Berntsen is a veteran of the CIA’s Directorate of Operations. He joined in the early 1980s, when CIA officers were being killed and kidnapped overseas. Coming out of these experiences, he puts forth two lessons that permeate the rest of his account: “focus on those groups that pose an immediate threat and strike them quickly; understand that the risks cannot be removed, even though CIA and political leadership will always gravitate towards risk-free solutions.”

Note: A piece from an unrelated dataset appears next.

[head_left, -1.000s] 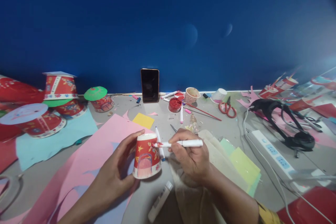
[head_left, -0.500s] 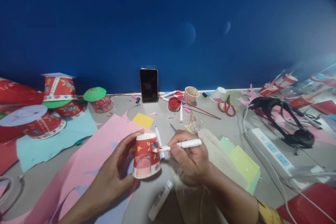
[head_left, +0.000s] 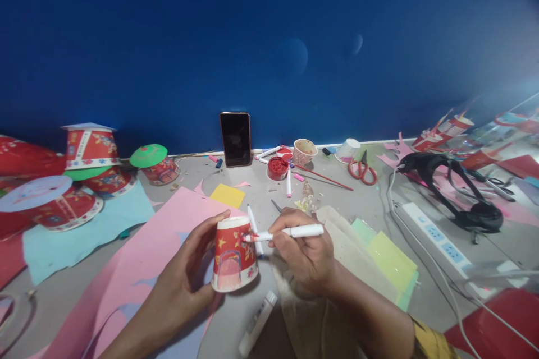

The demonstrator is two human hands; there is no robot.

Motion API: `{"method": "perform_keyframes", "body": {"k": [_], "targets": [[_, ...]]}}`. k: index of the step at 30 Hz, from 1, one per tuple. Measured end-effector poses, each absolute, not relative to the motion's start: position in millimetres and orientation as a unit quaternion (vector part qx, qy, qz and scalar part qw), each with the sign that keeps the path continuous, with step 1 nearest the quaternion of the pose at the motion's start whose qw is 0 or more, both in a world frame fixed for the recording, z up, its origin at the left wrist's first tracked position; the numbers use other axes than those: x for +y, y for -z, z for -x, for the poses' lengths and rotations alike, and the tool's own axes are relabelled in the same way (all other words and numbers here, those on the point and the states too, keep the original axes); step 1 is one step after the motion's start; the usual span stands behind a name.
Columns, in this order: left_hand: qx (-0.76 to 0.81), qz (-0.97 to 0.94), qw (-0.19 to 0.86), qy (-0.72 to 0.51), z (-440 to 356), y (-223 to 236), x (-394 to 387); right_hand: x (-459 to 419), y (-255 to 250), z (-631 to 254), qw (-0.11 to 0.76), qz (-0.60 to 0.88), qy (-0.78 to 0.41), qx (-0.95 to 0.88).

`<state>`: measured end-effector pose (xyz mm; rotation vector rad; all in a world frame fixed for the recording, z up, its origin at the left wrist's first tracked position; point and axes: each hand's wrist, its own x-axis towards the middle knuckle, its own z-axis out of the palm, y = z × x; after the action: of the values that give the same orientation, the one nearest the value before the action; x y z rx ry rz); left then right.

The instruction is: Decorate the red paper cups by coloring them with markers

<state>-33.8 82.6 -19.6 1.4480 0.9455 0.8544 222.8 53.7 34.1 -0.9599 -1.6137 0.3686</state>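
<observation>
My left hand (head_left: 185,283) grips an upside-down red paper cup (head_left: 236,255) by its left side, thumb low near the rim and fingers near the top. A pink arch outlined in dark marker is drawn on the cup's front, beside yellow stars. In my right hand (head_left: 301,247) is a white marker pen (head_left: 303,230) with a reddish tip, held like a pencil. Its tip meets the upper right of the cup, or nearly so. Behind the cup lies a second white marker with a blue end (head_left: 254,221). A white glue stick-like tube (head_left: 257,325) rests in front.
Pink paper (head_left: 138,252) spreads at left, near cups with a green paper top (head_left: 148,155). At the back stand a phone (head_left: 236,139), a pot of red paste (head_left: 278,168) and a paper bowl (head_left: 305,151). Red-handled scissors (head_left: 362,171), a black headset (head_left: 450,185) and a power strip (head_left: 435,238) lie right.
The view has shifted slightly. The cup is tilted a little differently, and the marker's tip stays at its upper right side. Both hands keep their holds.
</observation>
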Motion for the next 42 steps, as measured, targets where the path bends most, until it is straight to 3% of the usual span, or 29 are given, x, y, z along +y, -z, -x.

Confronting dangerous terrorists is something Bertsen was doing long before September 11th. As an officer assigned to the Counterterrorist Center, which was established to bridge the gap between the FBI and the CIA during the Reagan administration, he deployed to East Africa following the embassy bombings in 1998. He was on the ground in Afghanistan in 2000, met Ahmed Shah Massoud (the famous Northern Alliance leader who was assassinated just before September 11th by agents of bin Laden), and was forced, under pressure from Washington, to angrily withdraw with his team before they could complete their mission. Then-CIA Director George Tenet and President Clinton, he writes, lacked “the will to wage a real fight against terrorists who were killing U.S. citizens.” In the aftermath of September 11th, Berntsen was sent to Afghanistan as leader of the Jawbreaker team, which was tasked with assisting the Northern Alliance topple the Taliban and hunting down al Qaeda.

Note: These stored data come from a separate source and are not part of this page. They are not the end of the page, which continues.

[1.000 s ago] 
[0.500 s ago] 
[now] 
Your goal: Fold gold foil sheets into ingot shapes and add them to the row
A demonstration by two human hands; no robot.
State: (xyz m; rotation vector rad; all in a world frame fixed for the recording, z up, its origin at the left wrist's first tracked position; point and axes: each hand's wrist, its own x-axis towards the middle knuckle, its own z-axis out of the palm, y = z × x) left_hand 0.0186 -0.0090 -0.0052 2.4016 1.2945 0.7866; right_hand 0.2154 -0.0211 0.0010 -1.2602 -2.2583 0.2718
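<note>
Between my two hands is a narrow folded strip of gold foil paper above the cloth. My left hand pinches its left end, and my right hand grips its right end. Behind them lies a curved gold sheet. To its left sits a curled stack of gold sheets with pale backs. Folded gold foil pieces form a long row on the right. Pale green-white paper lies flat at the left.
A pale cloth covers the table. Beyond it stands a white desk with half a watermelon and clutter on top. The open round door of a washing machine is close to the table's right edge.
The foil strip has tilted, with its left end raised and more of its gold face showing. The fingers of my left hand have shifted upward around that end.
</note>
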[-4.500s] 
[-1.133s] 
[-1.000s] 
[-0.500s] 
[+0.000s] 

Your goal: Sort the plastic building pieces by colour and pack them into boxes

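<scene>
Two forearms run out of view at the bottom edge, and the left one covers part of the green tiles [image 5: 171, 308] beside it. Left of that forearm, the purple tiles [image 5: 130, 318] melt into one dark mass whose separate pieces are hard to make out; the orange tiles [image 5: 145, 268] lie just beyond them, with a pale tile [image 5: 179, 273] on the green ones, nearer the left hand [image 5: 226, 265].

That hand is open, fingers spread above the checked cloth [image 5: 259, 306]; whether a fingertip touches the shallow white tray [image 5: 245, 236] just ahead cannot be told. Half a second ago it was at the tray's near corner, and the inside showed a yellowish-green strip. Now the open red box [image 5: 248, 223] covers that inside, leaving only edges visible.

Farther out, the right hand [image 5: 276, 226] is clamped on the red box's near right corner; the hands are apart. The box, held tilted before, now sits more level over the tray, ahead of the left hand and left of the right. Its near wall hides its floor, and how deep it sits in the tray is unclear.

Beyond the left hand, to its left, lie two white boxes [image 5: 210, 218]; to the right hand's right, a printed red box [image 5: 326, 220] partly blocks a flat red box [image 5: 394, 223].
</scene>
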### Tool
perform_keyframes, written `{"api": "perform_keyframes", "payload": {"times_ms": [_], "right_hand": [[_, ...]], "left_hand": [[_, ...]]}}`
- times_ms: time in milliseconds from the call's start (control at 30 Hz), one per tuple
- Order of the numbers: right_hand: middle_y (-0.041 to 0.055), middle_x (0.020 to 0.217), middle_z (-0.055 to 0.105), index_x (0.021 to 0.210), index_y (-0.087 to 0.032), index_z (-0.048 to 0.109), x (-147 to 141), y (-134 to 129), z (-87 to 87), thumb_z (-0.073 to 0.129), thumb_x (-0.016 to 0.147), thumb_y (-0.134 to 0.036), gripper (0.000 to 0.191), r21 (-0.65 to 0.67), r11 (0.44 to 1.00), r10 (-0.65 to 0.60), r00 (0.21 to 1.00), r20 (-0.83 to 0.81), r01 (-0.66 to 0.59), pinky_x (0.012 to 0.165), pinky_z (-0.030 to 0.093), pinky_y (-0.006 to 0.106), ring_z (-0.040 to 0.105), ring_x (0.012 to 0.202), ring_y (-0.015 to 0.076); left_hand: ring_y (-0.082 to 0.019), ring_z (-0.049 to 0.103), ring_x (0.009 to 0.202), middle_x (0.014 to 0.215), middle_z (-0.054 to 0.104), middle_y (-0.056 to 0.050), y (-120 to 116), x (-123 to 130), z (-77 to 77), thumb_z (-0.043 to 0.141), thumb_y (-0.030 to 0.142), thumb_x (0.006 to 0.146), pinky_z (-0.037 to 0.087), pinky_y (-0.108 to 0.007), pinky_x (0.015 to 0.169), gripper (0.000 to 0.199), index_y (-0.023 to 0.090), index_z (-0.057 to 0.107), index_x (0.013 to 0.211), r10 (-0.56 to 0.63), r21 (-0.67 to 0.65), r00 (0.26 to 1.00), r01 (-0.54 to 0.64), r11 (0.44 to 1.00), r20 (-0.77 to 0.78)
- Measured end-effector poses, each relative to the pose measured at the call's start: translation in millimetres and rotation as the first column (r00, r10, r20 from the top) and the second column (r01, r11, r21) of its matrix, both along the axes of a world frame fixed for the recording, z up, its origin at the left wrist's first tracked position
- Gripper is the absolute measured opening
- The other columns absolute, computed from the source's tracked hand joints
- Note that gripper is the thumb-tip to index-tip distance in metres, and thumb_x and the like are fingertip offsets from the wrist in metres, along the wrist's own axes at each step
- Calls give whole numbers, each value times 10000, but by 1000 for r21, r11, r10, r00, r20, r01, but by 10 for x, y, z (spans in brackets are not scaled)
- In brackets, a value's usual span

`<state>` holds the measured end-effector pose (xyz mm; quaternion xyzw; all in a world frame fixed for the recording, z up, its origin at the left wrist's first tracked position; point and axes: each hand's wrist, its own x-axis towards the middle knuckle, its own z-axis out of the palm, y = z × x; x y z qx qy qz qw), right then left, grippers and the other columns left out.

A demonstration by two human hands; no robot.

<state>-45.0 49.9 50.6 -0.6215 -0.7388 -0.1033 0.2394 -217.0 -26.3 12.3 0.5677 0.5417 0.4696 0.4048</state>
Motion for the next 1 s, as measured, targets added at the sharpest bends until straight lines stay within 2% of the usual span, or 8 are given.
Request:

Time and time again, his absorbing account shows him and his team take risks to complete a very risky, but vitally important, operation. As shaky as the Northern Alliance was, sometimes the U.S. had to be firm with their allies in order to win the war. His accounts of the various meetings between CIA officers and Afghan leaders are humorous, scary, and illuminating. He also discusses the interplay between the Special Forces on the ground and the CIA, an astonishingly successful partnership. One dramatic side mission that develops as the book progresses is his team’s attempt to rescue the several Christian hostages being held by the Taliban. The account of the riot at Qala-I Jangi prison, in which CIA officer Mike Spann was killed, is powerfully gripping.

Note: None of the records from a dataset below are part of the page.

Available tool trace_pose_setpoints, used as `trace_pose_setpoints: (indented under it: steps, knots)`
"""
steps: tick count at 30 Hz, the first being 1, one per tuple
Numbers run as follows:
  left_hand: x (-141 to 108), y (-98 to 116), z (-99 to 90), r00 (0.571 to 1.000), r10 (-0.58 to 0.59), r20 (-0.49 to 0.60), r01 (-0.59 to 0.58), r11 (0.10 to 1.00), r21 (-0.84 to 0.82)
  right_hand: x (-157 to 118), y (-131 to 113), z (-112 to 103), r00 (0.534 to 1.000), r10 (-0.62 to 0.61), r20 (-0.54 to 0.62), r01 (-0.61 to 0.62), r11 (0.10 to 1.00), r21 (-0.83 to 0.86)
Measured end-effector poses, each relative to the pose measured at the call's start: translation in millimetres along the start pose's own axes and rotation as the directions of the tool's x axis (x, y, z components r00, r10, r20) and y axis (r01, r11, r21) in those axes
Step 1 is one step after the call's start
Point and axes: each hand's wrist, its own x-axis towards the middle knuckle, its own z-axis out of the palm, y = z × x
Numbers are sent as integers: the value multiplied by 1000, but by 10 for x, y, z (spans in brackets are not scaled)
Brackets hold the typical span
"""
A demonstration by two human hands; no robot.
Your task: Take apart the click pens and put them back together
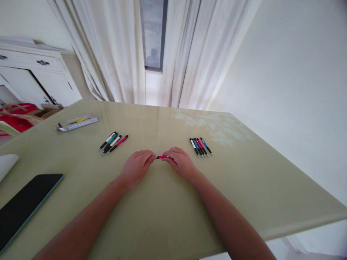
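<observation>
Between my two hands, a pink pen [163,156] with a black end lies level, low over the middle of the table. My left hand [138,165] pinches its black end. The fingers of my right hand [181,162] close round the other end and hide part of it. Left of my hands is a loose group of pens: white ones [108,139], a green one [111,141] and a pink one [119,143]. To the right, several pens lie side by side, with a blue one [206,146] at the right end.
On the pale green table [162,216], a pen box [78,123] lies at the back left and a dark tablet [27,202] at the near left. A white object [7,164] sits at the left edge. Curtains [116,50] hang behind; a wall [292,90] borders the right.
</observation>
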Motion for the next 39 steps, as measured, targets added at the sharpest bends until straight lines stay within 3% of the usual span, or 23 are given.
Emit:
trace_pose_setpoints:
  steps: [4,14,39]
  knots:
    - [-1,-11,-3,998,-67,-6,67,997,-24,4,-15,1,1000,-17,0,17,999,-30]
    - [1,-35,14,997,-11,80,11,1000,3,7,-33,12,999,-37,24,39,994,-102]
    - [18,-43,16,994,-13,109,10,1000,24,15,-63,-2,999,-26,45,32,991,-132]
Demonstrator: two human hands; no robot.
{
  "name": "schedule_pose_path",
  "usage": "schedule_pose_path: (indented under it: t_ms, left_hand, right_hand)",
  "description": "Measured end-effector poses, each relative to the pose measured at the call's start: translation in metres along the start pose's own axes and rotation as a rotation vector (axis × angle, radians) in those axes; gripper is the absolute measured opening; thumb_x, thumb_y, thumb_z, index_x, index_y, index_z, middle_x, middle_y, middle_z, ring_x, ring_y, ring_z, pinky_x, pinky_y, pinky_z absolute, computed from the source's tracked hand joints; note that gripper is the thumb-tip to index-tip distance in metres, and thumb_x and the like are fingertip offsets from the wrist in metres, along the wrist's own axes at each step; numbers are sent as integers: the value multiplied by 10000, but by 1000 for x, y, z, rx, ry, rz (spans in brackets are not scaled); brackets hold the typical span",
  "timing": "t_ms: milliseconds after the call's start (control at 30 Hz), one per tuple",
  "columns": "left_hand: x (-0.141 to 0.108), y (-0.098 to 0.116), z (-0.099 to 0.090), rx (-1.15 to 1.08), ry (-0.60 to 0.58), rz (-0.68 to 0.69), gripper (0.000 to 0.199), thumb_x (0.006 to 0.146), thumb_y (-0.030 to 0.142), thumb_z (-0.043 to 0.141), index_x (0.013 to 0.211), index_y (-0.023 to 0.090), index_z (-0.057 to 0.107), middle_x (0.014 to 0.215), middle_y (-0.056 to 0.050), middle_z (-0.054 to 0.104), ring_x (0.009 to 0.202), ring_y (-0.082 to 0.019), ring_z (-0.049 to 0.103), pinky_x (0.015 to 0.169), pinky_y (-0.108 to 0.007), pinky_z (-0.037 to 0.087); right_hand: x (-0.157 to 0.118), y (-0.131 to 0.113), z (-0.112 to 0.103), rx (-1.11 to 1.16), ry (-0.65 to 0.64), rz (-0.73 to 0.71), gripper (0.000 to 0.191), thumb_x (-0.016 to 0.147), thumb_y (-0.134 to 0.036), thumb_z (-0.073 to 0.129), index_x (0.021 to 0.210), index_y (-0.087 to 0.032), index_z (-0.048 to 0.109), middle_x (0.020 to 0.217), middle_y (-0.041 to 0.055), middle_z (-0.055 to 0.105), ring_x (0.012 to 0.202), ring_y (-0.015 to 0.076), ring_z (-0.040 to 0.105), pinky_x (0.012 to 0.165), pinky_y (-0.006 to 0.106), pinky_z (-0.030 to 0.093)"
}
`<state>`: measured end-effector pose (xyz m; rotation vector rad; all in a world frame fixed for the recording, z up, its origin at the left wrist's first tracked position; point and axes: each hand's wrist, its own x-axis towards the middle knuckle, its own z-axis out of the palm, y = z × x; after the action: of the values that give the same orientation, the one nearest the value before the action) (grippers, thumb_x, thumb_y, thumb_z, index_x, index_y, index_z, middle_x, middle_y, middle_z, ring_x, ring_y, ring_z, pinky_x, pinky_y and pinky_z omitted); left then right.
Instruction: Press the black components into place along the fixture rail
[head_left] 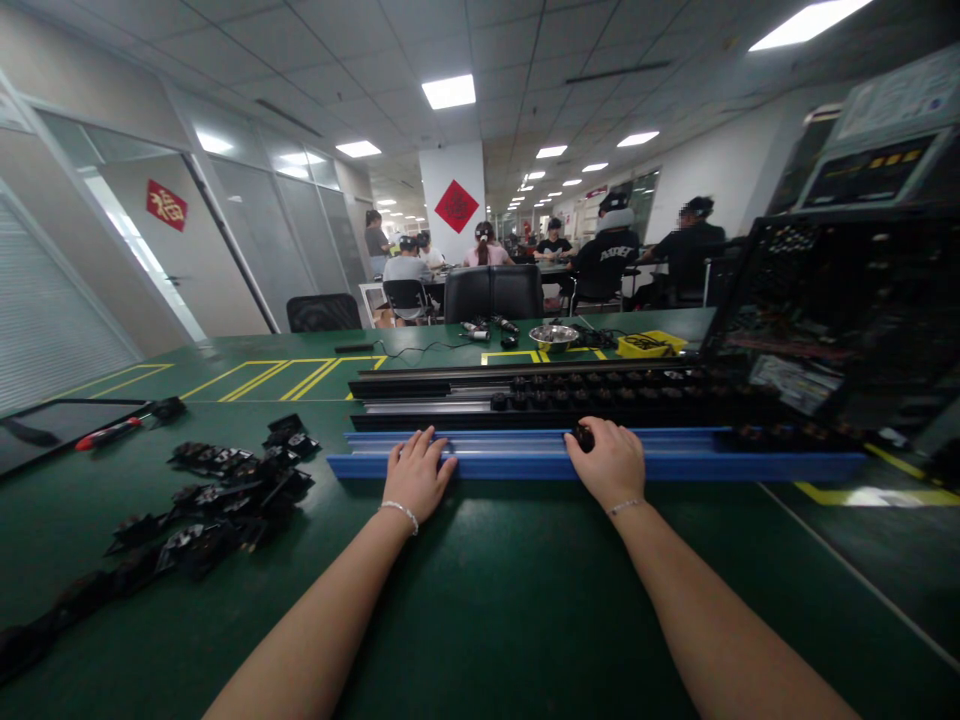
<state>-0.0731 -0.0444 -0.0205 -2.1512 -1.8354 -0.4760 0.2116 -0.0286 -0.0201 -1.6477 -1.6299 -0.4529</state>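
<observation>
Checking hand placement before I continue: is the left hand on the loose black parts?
No, the left hand rests on the blue rail, and the loose black parts lie apart to its left.

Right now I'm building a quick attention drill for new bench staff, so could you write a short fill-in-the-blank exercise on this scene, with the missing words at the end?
1. The left hand rests on a rail coloured ____.
2. At the right hand, the small part is coloured ____.
3. Seen from the camera, the bowl stands to the ____ of the basket.
4. The table is coloured ____.

Missing words: blue; black; left; green.
</observation>
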Motion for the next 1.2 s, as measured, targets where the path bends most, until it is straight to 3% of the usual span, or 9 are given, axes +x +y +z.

For those who watch Frontline or have read Bob Woodward’s Bush at War, there are contained herein few, if any, stunning revelations—but that’s not the point. Berntsen tells what happened in a way that a news report never could, in part by humanizing names that will be familiar to news junkies. Berntsen provides the reader with detailed descriptions of meetings between General Tommy Franks and Northern Alliance leaders, revealing the general to be a tough negotiator. In one of his cameo appearances, Michael Scheuer, the CIA’s former bin Laden hunter and anonymous author of Through Our Enemies’ Eyes and Imperial Hubris, complains that the Clinton administration is too risk-averse. Berntsen hails Cofer Black as a “very capable” counterterrorist leader. Mike Spann is first described not as our first fatality, but as someone who trained alongside one of Berntsen’s colleagues. Gary Schroen, the former CIA officer who wrote First In, departs from Afghanistan just as Berntsen arrives, telling his replacement: “Get it done.”

The closest thing to a revelation is Berntsen’s account of Tora Bora. A CIA officer attached to him, an expert on bin Laden’s voice, heard bin Laden over the radio, and as team leader Berntsen was certain bin Laden was in the caves at Tora Bora. He requested the military deploy a few hundred US Army Rangers on the eastern border, since the Afghan fighters were notoriously unreliable—but his request was denied. Instead, we dropped a BLU-82, a bomb so gigantic it creates a mushroom cloud. Despite the failure to catch him, Berntsen is confident that, as long as “we’re creative, aggressive and not afraid to take risks,” bin Laden will be caught.

The chief drawback to the book is that a great deal of it was redacted by the CIA, but usually there’s enough context to figure out what’s going on. Hopefully more of it is printed in the second edition, but either way, this is a fascinating read.

 

Jawbreaker: The Attack on Bin Laden and al-Qaeda: A Personal Account by the CIA’s Key Field Commander by Gary Berntsen and Ralph Pezzullo. New York, NY: Crown Publishers, 2005. 328 pp.